- Series: Moomins
- Platforms: macOS; PlayStation 5; Nintendo Switch; Nintendo Switch 2; Windows;
- Release: macOS, Switch, Windows; 27 April 2026; Switch 2, PlayStation 5; 18 September 2026;
- Genre: Adventure
- Mode: Single-player

= Moomintroll: Winter's Warmth =

2026 video game

Moomintroll: Winter's Warmth is a 2026 video game based on the Moomins franchise, developed by Hyper Games and published by Kakehashi Games. It is a spiritual successor of the 2024 video game Snufkin: Melody of Moominvalley from the same developer. The player controls Moomintroll, who instead of winter hibernation wakes up in the middle of sleepy Moominvalley, which has been cloaked in the frosty veil of the Lady of the Cold.

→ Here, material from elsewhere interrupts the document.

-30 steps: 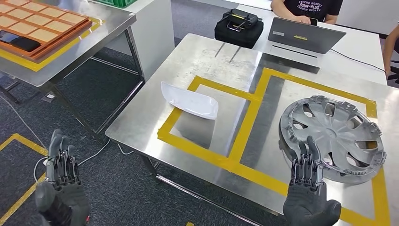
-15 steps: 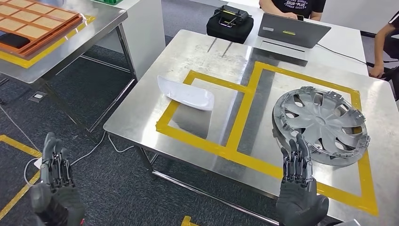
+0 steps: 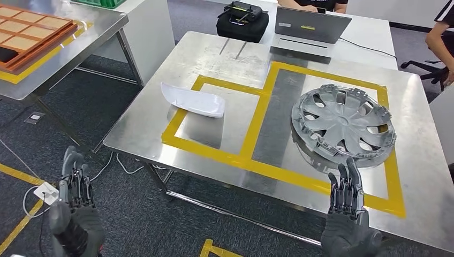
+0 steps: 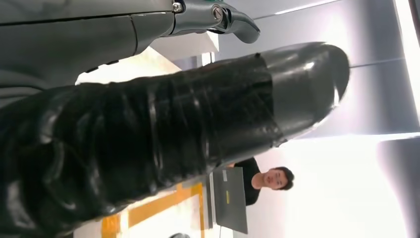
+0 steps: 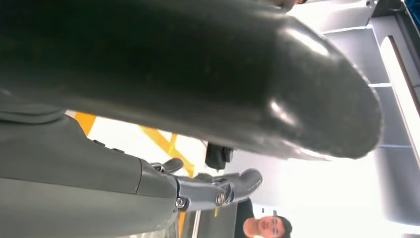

It was released on 27 April 2026 for Windows, macOS and Nintendo Switch, and on 18 September 2026 for PlayStation 5 and Nintendo Switch 2.

== Development ==
As with the previous Snufkin: Melody of Moominvalley game, Hyper Games used a watercolor style in the game's design to pay homage to the style of Tove Jansson's Moomin books. Unlike the previous game, Winter's Warmth is directly based on Jansson's work, the sixth Moomin book, Moominland Midwinter (1957). Hyper Games also took liberties in developing the game, however, still negotiating with the Moomin Characters company, which is responsible for the all rights to the Moomins franchise; Moomin Characters has, among other things, dictated that game developers should not create new characters, include violence in the game, or use artificial intelligence.

==Reception==
The review aggregation website Metacritic has summarised reviews of the game as "generally favorable". According to OpenCritic, 85% of critics have recommended the game.